Three-Month DAPT Duration Approved in EU for Abbott Vascular's Xience DES

May 15, 2012—Abbott Vascular (Santa Clara, CA) issued a press release announcing that the company's Xience Prime and the Xience V everolimus-eluting coronary stent systems have received European CE Mark approval for use with dual-antiplatelet therapy (DAPT) for at least 3 months after stent implantation in patients with coronary artery disease.

The company made the announcement at the EuroPCR 2012 conference in Paris, where it also presented data demonstrating that in more than 10,000 real-world patients treated with Xience Prime and Xience X, no cases of stent thrombosis were reported in patients who discontinued DAPT at 3 months after stent implantation.

In its press release, Abbott Vascular stated that the most recent European Society of Cardiology guidelines for myocardial revascularization, which were published in 2010, recommend that patients treated with a drug-eluting stent remain on DAPT for 6 to 12 months. However, the company noted, long-term DAPT use can lead to additional safety risks, such as increased bleeding events. A shorter-term duration of DAPT after stent implantation may be beneficial if a patient needs to interrupt or discontinue the medication prior to surgery or for other considerations.

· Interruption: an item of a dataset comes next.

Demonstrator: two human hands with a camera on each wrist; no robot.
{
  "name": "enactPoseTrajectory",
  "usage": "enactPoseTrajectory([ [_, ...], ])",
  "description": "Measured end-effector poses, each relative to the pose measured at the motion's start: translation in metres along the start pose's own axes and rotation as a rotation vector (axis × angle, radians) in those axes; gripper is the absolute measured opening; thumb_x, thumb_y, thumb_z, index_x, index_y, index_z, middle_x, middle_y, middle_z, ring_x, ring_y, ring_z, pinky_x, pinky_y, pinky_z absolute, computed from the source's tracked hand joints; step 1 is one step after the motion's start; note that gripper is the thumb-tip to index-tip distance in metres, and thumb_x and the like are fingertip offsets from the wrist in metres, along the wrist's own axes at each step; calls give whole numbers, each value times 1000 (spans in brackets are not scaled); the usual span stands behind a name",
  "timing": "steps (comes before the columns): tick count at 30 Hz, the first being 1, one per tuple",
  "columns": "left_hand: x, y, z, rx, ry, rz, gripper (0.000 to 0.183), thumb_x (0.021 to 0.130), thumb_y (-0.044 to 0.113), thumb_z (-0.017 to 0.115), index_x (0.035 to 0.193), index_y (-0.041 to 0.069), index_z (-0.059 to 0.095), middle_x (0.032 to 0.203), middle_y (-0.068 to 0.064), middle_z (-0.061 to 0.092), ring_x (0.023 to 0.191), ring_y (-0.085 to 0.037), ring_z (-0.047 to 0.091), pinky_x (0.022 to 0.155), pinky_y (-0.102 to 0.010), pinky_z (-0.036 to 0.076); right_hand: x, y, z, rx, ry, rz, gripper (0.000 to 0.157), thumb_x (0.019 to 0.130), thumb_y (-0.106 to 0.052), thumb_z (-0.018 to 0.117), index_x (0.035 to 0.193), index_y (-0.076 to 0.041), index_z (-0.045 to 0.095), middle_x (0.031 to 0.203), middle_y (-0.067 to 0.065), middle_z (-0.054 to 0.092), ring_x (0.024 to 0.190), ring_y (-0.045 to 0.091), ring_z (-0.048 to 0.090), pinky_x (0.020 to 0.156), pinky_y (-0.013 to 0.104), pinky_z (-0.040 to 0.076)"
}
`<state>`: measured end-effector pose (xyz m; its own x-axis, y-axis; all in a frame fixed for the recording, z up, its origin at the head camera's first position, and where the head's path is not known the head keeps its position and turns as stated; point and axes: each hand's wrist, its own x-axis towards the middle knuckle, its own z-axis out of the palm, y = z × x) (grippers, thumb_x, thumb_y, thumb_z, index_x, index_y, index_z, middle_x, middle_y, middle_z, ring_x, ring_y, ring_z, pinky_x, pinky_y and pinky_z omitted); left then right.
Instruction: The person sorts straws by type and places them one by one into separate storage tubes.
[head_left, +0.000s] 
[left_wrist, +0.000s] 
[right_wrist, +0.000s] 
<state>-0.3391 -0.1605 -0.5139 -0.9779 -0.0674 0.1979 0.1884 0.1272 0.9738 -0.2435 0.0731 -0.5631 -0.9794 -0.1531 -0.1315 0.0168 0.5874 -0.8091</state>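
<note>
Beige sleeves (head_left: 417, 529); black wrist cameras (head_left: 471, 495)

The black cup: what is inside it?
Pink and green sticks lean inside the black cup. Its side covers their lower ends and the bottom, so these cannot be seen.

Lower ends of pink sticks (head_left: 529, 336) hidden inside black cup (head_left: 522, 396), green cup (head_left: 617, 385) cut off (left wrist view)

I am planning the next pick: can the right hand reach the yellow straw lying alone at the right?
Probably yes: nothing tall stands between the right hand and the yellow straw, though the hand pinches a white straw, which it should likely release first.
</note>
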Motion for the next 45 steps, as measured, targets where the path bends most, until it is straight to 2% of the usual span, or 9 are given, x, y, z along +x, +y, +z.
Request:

Abbott Vascular advised that the devices are indicated for improving coronary artery luminal diameter in patients with symptomatic heart disease due to de novo native coronary artery lesions. Xience Prime is indicated to treat lesions ≤ 32 mm with reference vessel diameters of ≥ 2.25 mm to ≤ 4.25. Xience V is indicated for lesions ≤ 28 mm with reference vessel diameters of 2.25 mm to 4.25 mm. Both devices are available in the United States, Europe, Japan, and other international markets.